Más que cambios he notado aislamiento, distanciamiento, todo es más difícil por la sensación de tener que justificarse uno.

5. ¿Cómo ha afectado a tu familia y entorno más personal e íntimo?

María. Sigo igual.

Ángel. Yo tenía un entorno familiar muy bueno y a raíz de diagnosticarme la enfermedad nos divorciamos y todo fue un cambio muy grande; puesto que te quedas solo y cuesta adaptarse a la nueva situación.

José Luis. Ha supuesto un cambio importantísimo, les ha costado asimilarlo y han comprobado quiénes estaban realmente con ellos y quiénes no. En lo íntimo una barrera infranqueable e invisible frustrando cualquier relación personal de carácter afectuoso o sentimental.

6. ¿Cómo actúan o han actuado antes y después? ¿Qué palabra o frase se ajustaría más a lo que has sentido o sientes cuando se “cruzan” la enfermedad y las relaciones personales?

María. Han Actuado bien, demasiado protegida y agobiada.

Ángel. Pues antes de la enfermedad muy bien, después con cierto resquemor aunque tal vez no siempre sea culpa de ellos.

José Luis. Les ha sorprendido, han puesto tierra de por medio.

Dos no se relacionan si uno no quiere.


7. ¿Te encuentras más solo/a, aislado/a o mas acompañado/a? ¿Tienes al alcance los medios que puedas necesitar? ¿Te has tenido que “reinventar” o sigues siendo el/la mismo/a?

María. No me encuentro sola, tengo los medios me he reinventado.

Ángel.

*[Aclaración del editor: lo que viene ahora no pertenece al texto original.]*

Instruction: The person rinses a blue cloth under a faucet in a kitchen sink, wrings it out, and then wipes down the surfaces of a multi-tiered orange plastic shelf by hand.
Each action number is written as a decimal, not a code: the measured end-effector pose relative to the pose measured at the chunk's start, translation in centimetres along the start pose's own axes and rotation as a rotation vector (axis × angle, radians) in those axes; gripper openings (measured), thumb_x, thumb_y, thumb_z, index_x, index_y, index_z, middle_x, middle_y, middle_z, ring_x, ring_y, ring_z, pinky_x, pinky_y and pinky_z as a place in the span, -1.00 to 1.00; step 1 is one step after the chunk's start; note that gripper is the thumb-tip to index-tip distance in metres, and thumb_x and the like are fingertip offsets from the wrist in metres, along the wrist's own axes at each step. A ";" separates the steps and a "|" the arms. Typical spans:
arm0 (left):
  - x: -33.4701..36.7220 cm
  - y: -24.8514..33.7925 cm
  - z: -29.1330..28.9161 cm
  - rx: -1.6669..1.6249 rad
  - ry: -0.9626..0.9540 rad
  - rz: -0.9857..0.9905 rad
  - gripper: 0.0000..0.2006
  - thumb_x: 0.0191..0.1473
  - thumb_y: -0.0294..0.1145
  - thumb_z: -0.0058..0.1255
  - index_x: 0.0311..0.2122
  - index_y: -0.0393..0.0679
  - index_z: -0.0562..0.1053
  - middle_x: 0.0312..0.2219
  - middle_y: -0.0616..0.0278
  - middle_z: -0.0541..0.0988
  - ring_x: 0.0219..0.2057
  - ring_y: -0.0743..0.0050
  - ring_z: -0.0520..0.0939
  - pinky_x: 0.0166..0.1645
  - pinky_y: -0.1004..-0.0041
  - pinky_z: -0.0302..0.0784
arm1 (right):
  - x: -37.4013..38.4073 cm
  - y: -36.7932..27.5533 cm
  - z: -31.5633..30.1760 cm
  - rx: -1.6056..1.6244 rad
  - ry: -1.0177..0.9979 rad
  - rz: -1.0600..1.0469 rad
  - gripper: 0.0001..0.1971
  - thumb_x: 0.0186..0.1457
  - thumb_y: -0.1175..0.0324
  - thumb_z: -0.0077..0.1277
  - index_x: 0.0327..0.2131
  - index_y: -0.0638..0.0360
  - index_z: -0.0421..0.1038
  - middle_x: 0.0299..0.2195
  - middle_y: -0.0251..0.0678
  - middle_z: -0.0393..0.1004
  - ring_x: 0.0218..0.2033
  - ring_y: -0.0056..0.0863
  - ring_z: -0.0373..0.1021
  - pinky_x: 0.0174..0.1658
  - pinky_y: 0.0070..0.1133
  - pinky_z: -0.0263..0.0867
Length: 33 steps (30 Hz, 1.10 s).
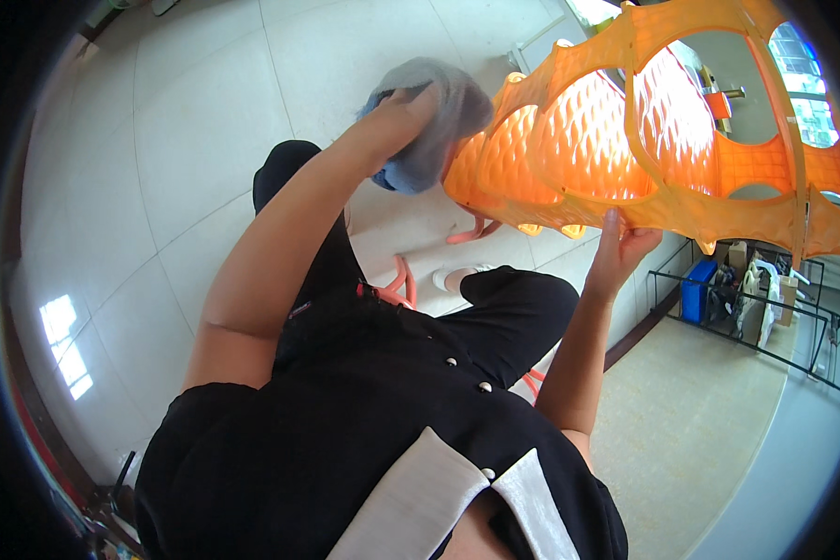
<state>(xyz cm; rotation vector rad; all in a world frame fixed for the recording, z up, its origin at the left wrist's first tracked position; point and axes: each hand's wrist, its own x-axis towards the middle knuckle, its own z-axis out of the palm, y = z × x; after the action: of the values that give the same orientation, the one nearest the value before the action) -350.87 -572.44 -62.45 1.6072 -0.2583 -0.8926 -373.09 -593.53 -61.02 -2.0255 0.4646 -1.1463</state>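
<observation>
A bunched grey-and-blue cloth (pixel 453 103) is wrapped about my left hand (pixel 409 110), whose fingers are mostly hidden in it. The cloth meets the left end of a large orange plastic rack (pixel 667 191) with rounded openings in its frame and textured panels between. My right hand (pixel 625 245) grips the rack's lower edge, thumb on the near side and the other fingers bent behind. The rack lies tilted across the upper right, rising above my knees.
Pale floor tiles (pixel 196 159) spread to the left. Pinkish-red curved legs (pixel 401 280) show between my knees. At right, a black wire shelf (pixel 756 345) holds a blue box (pixel 697 291) and bagged items. A window (pixel 803 84) is behind the rack.
</observation>
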 end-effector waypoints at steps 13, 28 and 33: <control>2.5 3.6 11.9 0.638 -0.472 0.840 -0.68 0.08 -0.25 -0.15 -0.07 -0.16 0.35 -0.12 0.04 0.43 -0.08 0.15 0.43 -0.01 0.40 0.32 | 0.5 0.0 -0.1 -0.021 0.075 0.071 -0.40 -0.16 0.45 0.18 -0.07 0.34 0.07 -0.13 -0.16 0.25 -0.11 -0.48 0.24 -0.04 -0.52 0.18; 9.3 7.3 19.4 0.507 -0.494 0.632 -0.69 0.05 -0.27 -0.13 -0.12 -0.16 0.38 -0.20 0.02 0.46 -0.16 0.13 0.47 -0.09 0.38 0.38 | 1.3 -0.9 -2.2 -0.143 0.156 -0.018 -0.44 -0.35 0.25 0.27 -0.24 0.26 0.25 -0.44 -0.16 0.34 -0.41 -0.17 0.29 -0.33 -0.38 0.17; 8.5 4.9 18.2 0.642 -0.469 0.562 -0.69 0.04 -0.27 -0.14 -0.12 -0.16 0.38 -0.21 0.02 0.46 -0.18 0.13 0.48 -0.10 0.38 0.39 | 0.9 -0.6 -3.5 -0.096 0.144 0.005 -0.50 -0.27 0.26 0.22 -0.25 0.26 0.26 -0.44 -0.13 0.33 -0.40 -0.14 0.28 -0.33 -0.39 0.16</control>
<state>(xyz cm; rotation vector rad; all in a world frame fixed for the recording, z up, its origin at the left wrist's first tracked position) -355.75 -592.46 -61.08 1.7261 -1.3680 -0.7613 -375.63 -595.16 -58.92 -2.0293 0.6071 -1.2947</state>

Me encuentro más aislado que antes, aunque he tenido que cambiar de amistades y la forma de relacionarme con la gente. He tenido que adaptarme a los cambios.

José Luis. El aislamiento es lento pero progresivo, tanto por el distanciamiento de quiénes aún mantenían lazos como por uno mismo al sentirse dolido o frustrado.

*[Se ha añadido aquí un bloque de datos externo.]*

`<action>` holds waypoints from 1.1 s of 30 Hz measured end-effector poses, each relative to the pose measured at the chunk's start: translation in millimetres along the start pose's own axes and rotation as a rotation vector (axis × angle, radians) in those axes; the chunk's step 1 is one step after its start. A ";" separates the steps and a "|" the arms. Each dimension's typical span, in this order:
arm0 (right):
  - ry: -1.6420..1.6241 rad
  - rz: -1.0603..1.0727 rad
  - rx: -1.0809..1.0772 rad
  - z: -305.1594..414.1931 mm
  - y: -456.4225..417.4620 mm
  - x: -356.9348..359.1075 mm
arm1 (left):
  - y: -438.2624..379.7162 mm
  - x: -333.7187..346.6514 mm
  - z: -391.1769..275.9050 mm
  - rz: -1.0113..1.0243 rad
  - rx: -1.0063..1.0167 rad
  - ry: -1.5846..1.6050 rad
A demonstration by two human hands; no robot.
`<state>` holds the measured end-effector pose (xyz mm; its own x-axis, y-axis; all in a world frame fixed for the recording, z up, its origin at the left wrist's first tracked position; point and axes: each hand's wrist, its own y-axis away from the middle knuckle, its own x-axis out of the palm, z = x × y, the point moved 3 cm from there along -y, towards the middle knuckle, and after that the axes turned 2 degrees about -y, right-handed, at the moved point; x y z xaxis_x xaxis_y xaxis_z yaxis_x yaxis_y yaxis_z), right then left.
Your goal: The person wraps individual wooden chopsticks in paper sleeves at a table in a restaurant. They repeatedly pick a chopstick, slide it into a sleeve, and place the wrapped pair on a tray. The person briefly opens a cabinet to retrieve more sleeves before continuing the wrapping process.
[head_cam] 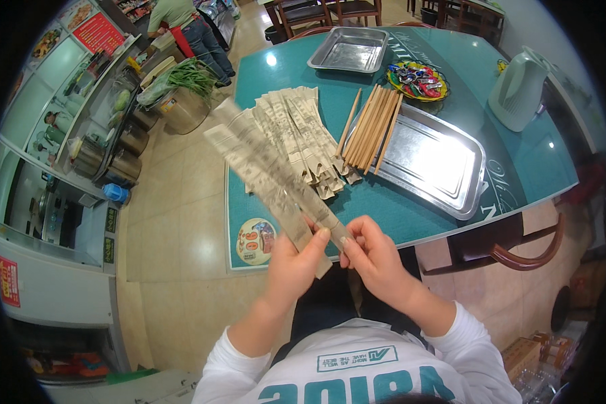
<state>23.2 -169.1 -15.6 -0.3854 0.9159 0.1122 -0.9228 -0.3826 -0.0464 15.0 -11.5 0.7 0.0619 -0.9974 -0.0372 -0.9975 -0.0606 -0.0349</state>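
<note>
My left hand [294, 260] grips a long printed paper chopstick sleeve [255, 179], possibly more than one layered together. Between the thumb and fingers of my right hand [376, 255] is the near end of a second paper sleeve [310, 189], which crosses close beside the first. Both sleeves point up and left over the table, and their far ends are blurred. Beyond them a fanned pile of similar sleeves [303, 126] lies on the green tabletop. Right of the pile, a bundle of wooden chopsticks [373, 129] rests across the left edge of a shallow metal tray [434, 156].
A deeper metal tray [351, 48] and a yellow basket of small colourful packets [416, 81] stand farther back on the table [283, 70]. A pale green jug [520, 91] is at right. A wooden chair [485, 247] sits near the table's front edge. Across the floor, a person [187, 30] stands by steel pots.
</note>
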 end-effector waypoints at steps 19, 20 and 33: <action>1.476 0.030 -0.847 38.1 -120.0 -127.2 | -91.9 -77.6 14.1 -0.088 -0.093 -0.038; 1.406 -0.015 -0.934 52.7 -115.2 -125.2 | -85.4 -78.2 15.3 -0.109 -0.076 0.003; 0.454 -0.329 -0.171 17.4 -70.6 -164.9 | -35.7 -53.4 4.9 -0.146 0.086 0.385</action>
<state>151.8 -295.3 -13.6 -0.0051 0.9579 -0.2870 -0.9664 -0.0784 -0.2446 47.4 44.2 -1.0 0.1694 -0.9214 0.3497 -0.9719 -0.2150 -0.0958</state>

Tengo al alcance medios de la misma manera que se tienen oportunidades en una localidad grande o pequeña.

He tenido que aceptar la situación y adaptarme a los cambios, la resignación es mayor frente al entorno que frente a lo que uno cree que puede lograr.


8. ¿Guardas silencio al respecto de la enfermedad o lo cuentas? ¿Lo saben porque sufriste algún trastorno en su presencia? ¿Qué grado de aceptación crees que tienes?

María. No hablo con todo el mundo de lo que padezco, bastante aceptación en el entorno familiar y compañeros.

Ángel. Más bien guardo silencio respecto a la enfermedad dependiendo del grado de amistad. Hay poca aceptación por parte de la sociedad.

José Luis. Ambas, todo depende del grado de confianza, lo saben más por lo que se han contado entre ellos que por como uno ha podido actuar en esos momentos. Un grado ínfimo, sencillamente inexistente, llegan a evitarle a uno, no va con ellos/as. Salvo quiénes realmente me aceptan tal cual soy y estoy.

9. ¿Cómo percibe tu familia el cambio y las consecuencias de padecer dicha enfermedad, así como los cambios en tus relaciones personales y sociales?

María. Te sientes sobreprotegida por tu entorno familiar.

Ángel. La familia lo ha aceptado bastante bien. Me han ayudado mucho tanto mi ex mujer como mi padre y mi hermana. Aunque les ha costado entender la enfermedad.

José Luis. Mi familia valora mis esfuerzos y constancias, es algo que siempre han valorado porque lo consideran propio de mí, al margen de la enfermedad.

Los cambios han sido duros, no tenía relaciones muy asentadas pero duele mucho verse solo y con claro desprecio o dejarle a uno a su suerte. Aislamiento y desconfianza ahondan y mucho en uno desde hace tiempo.

10. ¿Te sientes realmente distinto, diferente, al margen, extraño, fuera de lugar? ¿Cómo crees que puedes cambiar tu situación ante los demás?

María. No me siento extraña. Siendo yo misma y tirar para delante.

Ángel. Me siento un poco distinto a antes de la enfermedad. Mi situación ante los demás puede cambiar hablando más. Intentando relacionarte más con los demás.

José Luis. Siempre me he sentido distinto y ahora incluso fuera de lugar. Mis relaciones pueden cambiar si soy capaz de lograr mostrar normalidad real en mí mismo, de lo contrario las reacciones serán idénticas o similares. No depende en exclusiva de mí, sino de cómo se plantee conmigo quien así quiera relacionarse y el grado de compromiso y complicidad o mutuo entendimiento y posibilidad real.


Elaborado por Jose Luis y Ángel.

1 comentario:

  1. GRACIAS Angel y Jose Luis por vuestro reportaje, y gracias María por colaborar en él, y sobre todo por compartir con todos nosotros y nuestros lectores vuestra experiencia personal.